Brigitte Brettmann zieht uns ungeduldig weiter. „Kennen Sie schon die sieben Brücken?“ Uns fällt nichts mehr als der Songtitel des Altbarden Peter Maffay „Über sieben Brücken musst du gehn“ ein, und tatsächlich: Hier im Themenpark „Die BRD“ sind die sieben Brücken des Maffay authentisch nachgebaut. Ein Wunder! „Manchmal greift man nach der ganzen Welt / Manchmal meint man dass der Glücksstern fällt / Manchmal nimmt man wo man lieber gibt / Manchmal hasst man das was man doch liebt“, trällert es das erhabene Trottoir entlang.

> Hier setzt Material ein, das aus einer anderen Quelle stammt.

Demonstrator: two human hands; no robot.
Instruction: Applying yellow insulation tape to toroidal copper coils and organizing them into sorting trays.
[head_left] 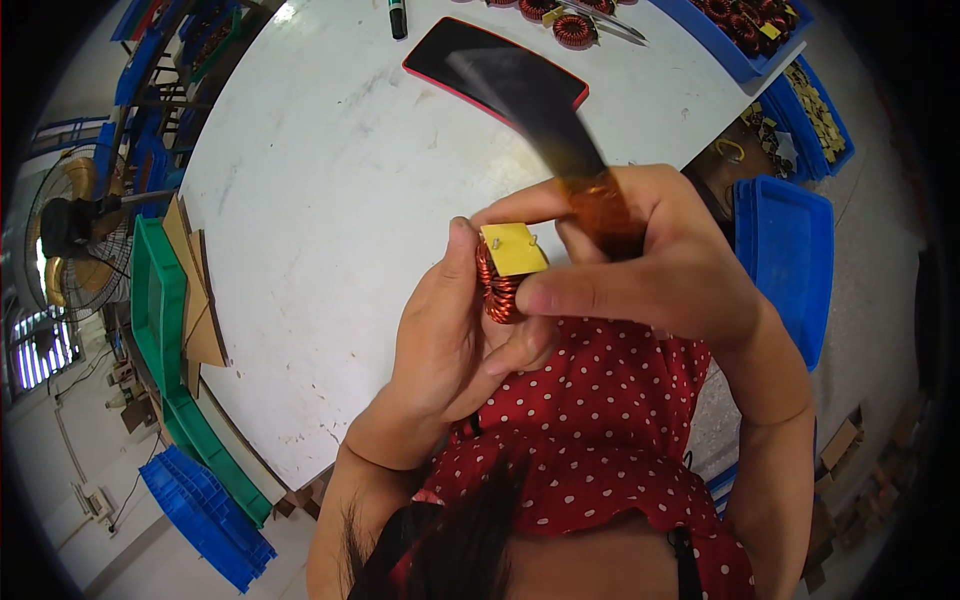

Als wir an der sechsten Vollpfostenbrücke anlangen, wummert es in ganzer Lautstärke: „Über sieben Brücken musst du gehen / Sieben dunkle Jahre überstehn / Sieben Mal wirst du die Asche sein /Aber einmal auch der helle Schein“. Magisch! Das ist sie, die neue Losung für das aktuell darniederliegende Gesamtdeutschland! Oder etwa nicht?

Kurzfristig macht sich Ernüchterung bei uns breit. Leider ist das „BRD-Eisenbähnchen“, das durch den Themenpark zuckelt, uns just vor der Nase davongefahren – hier, an der siebten Brücke des Maffay. Das nächste „BRD-Eisenbähnchen“, so entnehmen wir dem schlecht fotokopierten Fahrplanaushang, wird uns erst wieder in vier Stunden aufsammeln können. Uns durchzuckt ein Déjà-Vu, die Bahn war also auch schon im alten, so wunderbaren Westdeutschland ein Desaster!

Brigitte Brettmann, Café-Betreiberin

„Früher gab es ja immer noch einen Arzt für

das kranke Deutschland,

da gab es Kohl und,

wie hieß der doch –Blüm“

Davon lassen wir uns aber in „Die BRD“ nicht beirren. Und so machen wir uns in Hausschuhen, mit Fanta und Brigitte Brettmann bewaffnet, weiter zu Fuß auf die Suche nach dem alten und neuen deutschen Wirtschafts- und Gesellschaftswunder. Lässig laufen wir an der nächsten Themenparkecke auf einem keck abgestellten grünen Laufband „Modell Joschka Fischer“ einen kurzen Lauf zu uns selbst.

Da der aber völlig ergebnislos bleibt, strunckeln wir weiter in Richtung eines hohen und gelben Wagens, auf dem uns ein pappnasiger Aufsteller des hochprozentigen Liberalen Walter Scheel frohgemut und laut singend zuwinkt. „Hoch auf dem gelben Wagen / Sitz ich beim Schwager vorn / Vorwärts die Rosse traben /Lustig schmettert das Horn / Felder, Wiesen und Auen / Leuchtendes Ährengold / Ich möchte so gern noch schauen / Aber der Wagen der rollt“.

Brigitte Brettmann klopft sich und uns auf die breiten Schultern. „Bingo, der Wagen, der rollt, das ist es!“ Wir fahren jäh hoch, unser Rotorwecker aus den 1980er-Jahren reißt uns aus traumhaftem Schlaf. Dass am deutschen Auto Deutschland und die Welt genesen soll, glauben wir einfach nicht. Auch dann nicht, wenn die Idee im Themenpark „Die BRD“ entstanden ist.